= Task =
Leave out the images and transcribe the entries below word for word.

= Records for processing =

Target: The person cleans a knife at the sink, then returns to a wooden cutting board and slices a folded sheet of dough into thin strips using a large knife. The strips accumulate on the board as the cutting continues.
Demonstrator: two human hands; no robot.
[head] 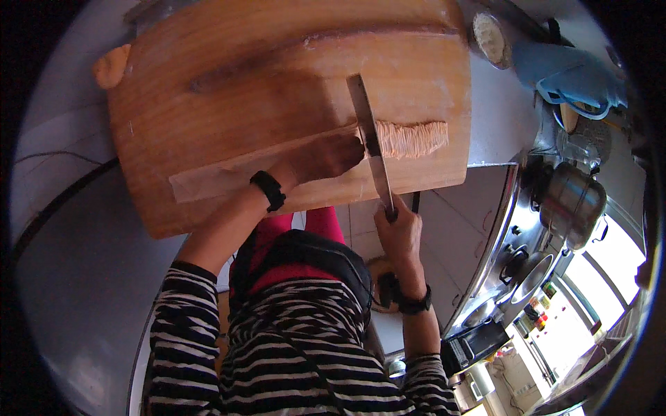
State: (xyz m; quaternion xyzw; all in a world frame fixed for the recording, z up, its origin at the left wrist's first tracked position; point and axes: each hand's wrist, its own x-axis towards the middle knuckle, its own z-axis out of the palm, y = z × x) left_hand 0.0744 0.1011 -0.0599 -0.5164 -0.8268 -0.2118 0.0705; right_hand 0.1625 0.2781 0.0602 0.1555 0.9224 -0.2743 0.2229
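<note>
A long knife (368, 122) lies across the end of a folded sheet of dough (208, 182) on a large wooden board (234, 114). My right hand (399, 229) grips its handle just past the board's near edge, with the blade pointing away from me. Flat on the dough, close to the left side of the blade, rests my left hand (330, 156); its fingertips are in shadow and look curled. Thin cut strips of dough (413, 139) sit side by side in a row to the right of the blade.
A bowl of flour (491, 40) and a blue bag (567, 73) are beyond the board's right edge. A piece of dough (112, 66) lies at its left corner. Further right, a metal pot (572, 205) and a wok (532, 278) stand by the stove.
</note>
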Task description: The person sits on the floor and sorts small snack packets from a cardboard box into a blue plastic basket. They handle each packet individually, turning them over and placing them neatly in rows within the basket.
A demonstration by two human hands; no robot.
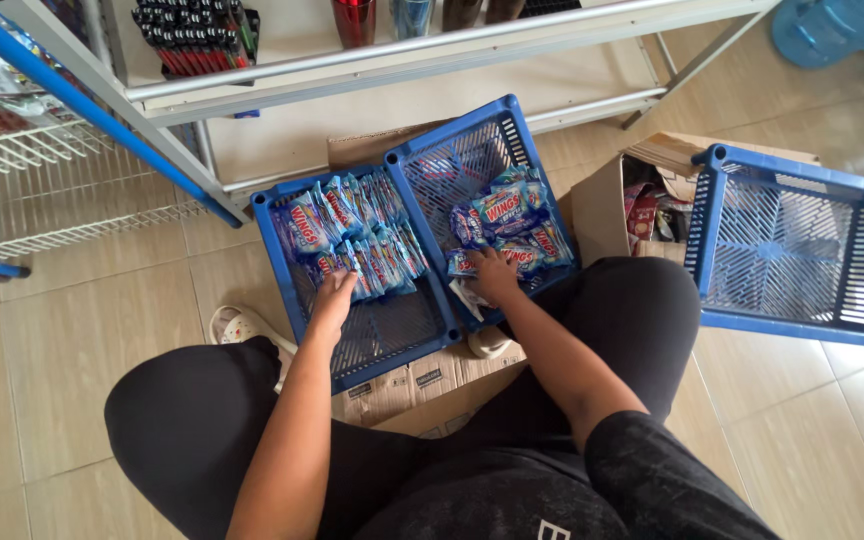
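Note:
Two blue plastic baskets sit side by side on flattened cardboard in front of my knees. The left basket holds a packed row of blue sachets standing on edge. My left hand rests against the near end of that row, fingers bent on the packets. The right basket holds a looser pile of the same blue sachets. My right hand lies on the near packets of that pile, fingers curled over them.
A third blue basket, holding nothing, stands tilted at the right beside an open cardboard box of goods. A white metal shelf with pens and bottles stands behind. A wire rack is at left. A sandal lies by my left knee.

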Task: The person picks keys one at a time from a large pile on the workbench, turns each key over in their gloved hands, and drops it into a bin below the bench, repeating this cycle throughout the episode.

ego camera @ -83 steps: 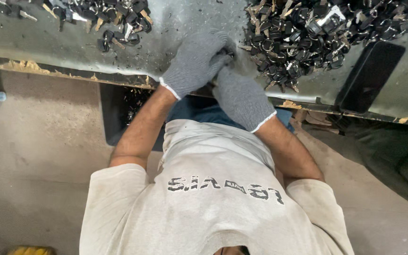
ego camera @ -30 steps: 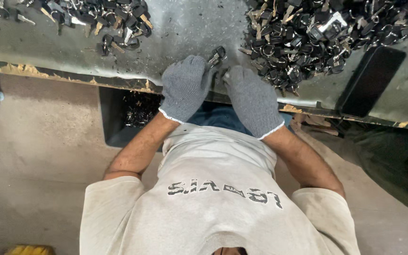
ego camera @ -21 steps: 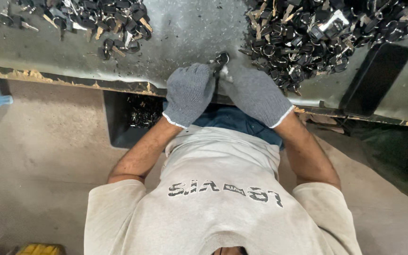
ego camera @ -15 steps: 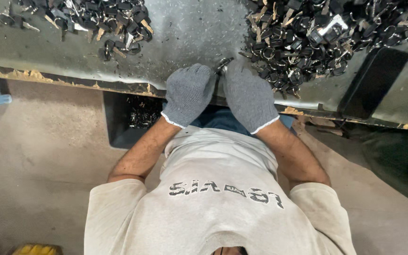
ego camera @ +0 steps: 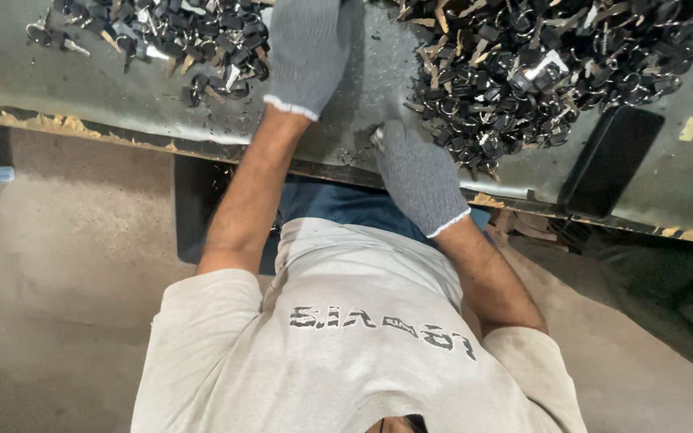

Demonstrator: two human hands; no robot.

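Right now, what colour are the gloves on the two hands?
Grey knit with white cuffs, on the left hand and the right hand; the head view shows it.

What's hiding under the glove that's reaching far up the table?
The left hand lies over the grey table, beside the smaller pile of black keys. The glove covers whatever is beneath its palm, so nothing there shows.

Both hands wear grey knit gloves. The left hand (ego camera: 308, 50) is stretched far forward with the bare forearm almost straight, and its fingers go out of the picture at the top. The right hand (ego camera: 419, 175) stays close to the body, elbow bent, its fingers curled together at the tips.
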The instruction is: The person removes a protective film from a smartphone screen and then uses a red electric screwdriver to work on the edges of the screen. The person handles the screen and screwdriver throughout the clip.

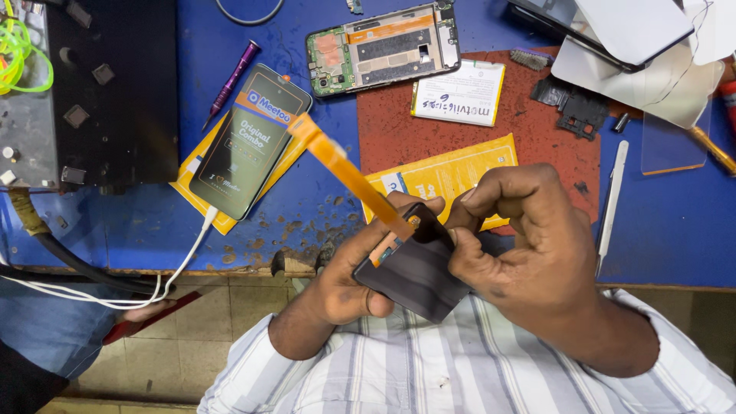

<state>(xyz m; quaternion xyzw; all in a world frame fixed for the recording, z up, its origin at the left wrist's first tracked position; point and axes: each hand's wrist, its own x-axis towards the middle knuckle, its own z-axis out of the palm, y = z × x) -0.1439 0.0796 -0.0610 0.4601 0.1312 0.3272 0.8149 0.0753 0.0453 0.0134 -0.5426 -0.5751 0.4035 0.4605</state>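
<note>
my left hand [345,284] grips the screen panel [414,280] while my right hand [521,238] pinches its orange ribbon [349,172], the opened phone [383,47] still unassembled.

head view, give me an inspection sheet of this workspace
surface: blue bench top, worn at the front edge, with a red mat.
job's things: black display panel with an orange flex ribbon rising from its top.
clutter: opened phone, battery, purple screwdriver, white spudger, packaged screen, yellow packet.
grippers: left hand in a grip on the panel's lower edge; right hand pinching its top corner.
cables: white cable hanging off the edge, black hose.
surroundings: tiled floor, black machine at left.
</note>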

= Solution =
Target: The person cleans a knife at the sink, then returns to a wooden cutting board and slices a folded sheet of dough into thin strips using a large knife. The strips accumulate on the board as the cutting continues.
Demonstrator: two human hands; no robot.
[head] 
State: (xyz m; quaternion xyzw; all in a world frame fixed for the recording, z up, its origin at the left wrist's first tracked position; point and axes: each hand's wrist, its own x-axis towards the middle knuckle, its own z-axis out of the palm, y = z × x) left_hand 0.0744 0.1011 -0.0599 -0.5164 -0.8268 -0.2118 0.0705; right_hand 0.1625 0.2781 0.0602 0.1555 0.9224 -0.2743 0.2229
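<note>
A long knife (368, 122) lies across the end of a folded sheet of dough (208, 182) on a large wooden board (234, 114). My right hand (399, 229) grips its handle just past the board's near edge, with the blade pointing away from me. Flat on the dough, close to the left side of the blade, rests my left hand (330, 156); its fingertips are in shadow and look curled. Thin cut strips of dough (413, 139) sit side by side in a row to the right of the blade.
A bowl of flour (491, 40) and a blue bag (567, 73) are beyond the board's right edge. A piece of dough (112, 66) lies at its left corner. Further right, a metal pot (572, 205) and a wok (532, 278) stand by the stove.
</note>
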Task description: The person sits on the floor and sorts small snack packets from a cardboard box into a blue plastic basket. They handle each packet individually, turning them over and placing them neatly in rows within the basket.
A demonstration by two human hands; no robot.
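Note:
Two blue plastic baskets sit side by side on flattened cardboard in front of my knees. The left basket holds a packed row of blue sachets standing on edge. My left hand rests against the near end of that row, fingers bent on the packets. The right basket holds a looser pile of the same blue sachets. My right hand lies on the near packets of that pile, fingers curled over them.
A third blue basket, holding nothing, stands tilted at the right beside an open cardboard box of goods. A white metal shelf with pens and bottles stands behind. A wire rack is at left. A sandal lies by my left knee.
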
Task: The person picks keys one at a time from a large pile on the workbench, turns each key over in their gloved hands, and drops it into a bin below the bench, repeating this cycle throughout the episode.

ego camera @ -83 steps: 
ego camera @ -30 steps: 
ego camera @ -21 steps: 
ego camera @ -15 steps: 
ego camera @ +0 steps: 

Demonstrator: two human hands; no robot.

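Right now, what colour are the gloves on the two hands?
Grey knit with white cuffs, on the left hand and the right hand; the head view shows it.

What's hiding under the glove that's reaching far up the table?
The left hand lies over the grey table, beside the smaller pile of black keys. The glove covers whatever is beneath its palm, so nothing there shows.

Both hands wear grey knit gloves. The left hand (ego camera: 308, 50) is stretched far forward with the bare forearm almost straight, and its fingers go out of the picture at the top. The right hand (ego camera: 419, 175) stays close to the body, elbow bent, its fingers curled together at the tips.
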The instruction is: The person removes a protective film from a smartphone screen and then uses a red electric screwdriver to work on the edges of the screen. The person handles the screen and screwdriver throughout the clip.


<state>(xyz m; quaternion xyzw; all in a world frame fixed for the recording, z up, its origin at the left wrist's first tracked position; point and axes: each hand's wrist, its own x-axis towards the middle knuckle, its own z-axis out of the palm, y = z × x) -0.1439 0.0796 -0.0610 0.4601 0.1312 0.3272 0.8149 0.0753 0.0453 0.0134 -0.5426 -0.5751 0.4035 0.4605</state>
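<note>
my left hand [345,284] grips the screen panel [414,280] while my right hand [521,238] pinches its orange ribbon [349,172], the opened phone [383,47] still unassembled.

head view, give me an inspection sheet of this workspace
surface: blue bench top, worn at the front edge, with a red mat.
job's things: black display panel with an orange flex ribbon rising from its top.
clutter: opened phone, battery, purple screwdriver, white spudger, packaged screen, yellow packet.
grippers: left hand in a grip on the panel's lower edge; right hand pinching its top corner.
cables: white cable hanging off the edge, black hose.
surroundings: tiled floor, black machine at left.
</note>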

Work on this exercise is finished.